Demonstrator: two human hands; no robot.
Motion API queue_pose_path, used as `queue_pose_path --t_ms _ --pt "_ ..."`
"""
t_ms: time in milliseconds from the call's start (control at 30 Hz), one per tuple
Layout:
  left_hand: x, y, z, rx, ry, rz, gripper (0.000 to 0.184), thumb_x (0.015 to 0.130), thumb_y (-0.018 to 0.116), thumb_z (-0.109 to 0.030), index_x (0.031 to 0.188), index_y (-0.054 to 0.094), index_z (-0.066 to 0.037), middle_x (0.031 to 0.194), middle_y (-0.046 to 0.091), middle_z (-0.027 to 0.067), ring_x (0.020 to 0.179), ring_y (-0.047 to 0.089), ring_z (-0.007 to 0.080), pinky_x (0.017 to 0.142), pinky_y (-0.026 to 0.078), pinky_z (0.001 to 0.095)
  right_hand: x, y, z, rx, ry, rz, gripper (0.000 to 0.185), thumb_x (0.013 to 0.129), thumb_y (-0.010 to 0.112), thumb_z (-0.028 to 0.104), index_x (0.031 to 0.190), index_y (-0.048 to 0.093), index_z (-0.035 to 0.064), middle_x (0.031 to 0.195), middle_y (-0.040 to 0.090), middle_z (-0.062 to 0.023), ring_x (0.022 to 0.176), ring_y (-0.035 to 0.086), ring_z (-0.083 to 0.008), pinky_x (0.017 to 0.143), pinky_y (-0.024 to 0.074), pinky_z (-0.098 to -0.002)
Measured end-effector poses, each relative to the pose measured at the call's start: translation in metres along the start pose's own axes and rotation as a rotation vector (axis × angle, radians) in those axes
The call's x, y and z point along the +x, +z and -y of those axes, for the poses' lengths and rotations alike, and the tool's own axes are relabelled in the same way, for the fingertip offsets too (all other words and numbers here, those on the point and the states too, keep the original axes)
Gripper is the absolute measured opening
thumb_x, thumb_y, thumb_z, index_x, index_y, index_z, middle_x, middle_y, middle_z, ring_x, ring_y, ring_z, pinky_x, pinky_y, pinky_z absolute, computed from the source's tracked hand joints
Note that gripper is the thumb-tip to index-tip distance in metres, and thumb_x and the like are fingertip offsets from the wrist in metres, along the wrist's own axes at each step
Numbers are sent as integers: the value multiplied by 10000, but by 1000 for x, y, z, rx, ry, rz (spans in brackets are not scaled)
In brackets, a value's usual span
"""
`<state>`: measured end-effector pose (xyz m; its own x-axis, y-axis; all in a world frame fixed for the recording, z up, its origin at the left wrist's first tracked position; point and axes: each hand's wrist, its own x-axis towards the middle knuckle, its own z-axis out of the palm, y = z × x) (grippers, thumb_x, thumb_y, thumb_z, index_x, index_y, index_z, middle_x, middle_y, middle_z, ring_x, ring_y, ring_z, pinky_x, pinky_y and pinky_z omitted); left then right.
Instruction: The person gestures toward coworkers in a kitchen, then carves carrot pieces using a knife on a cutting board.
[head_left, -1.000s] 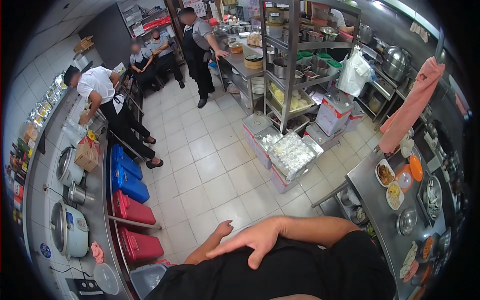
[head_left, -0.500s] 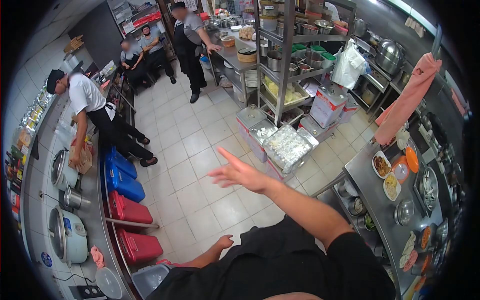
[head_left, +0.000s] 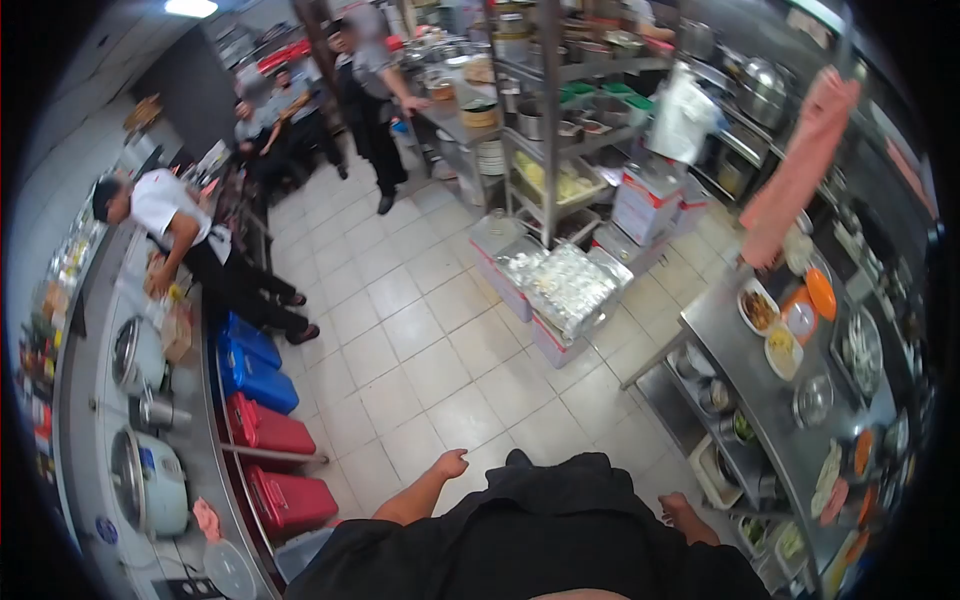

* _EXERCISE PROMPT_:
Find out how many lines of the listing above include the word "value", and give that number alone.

* _WRITTEN REPLY_:
2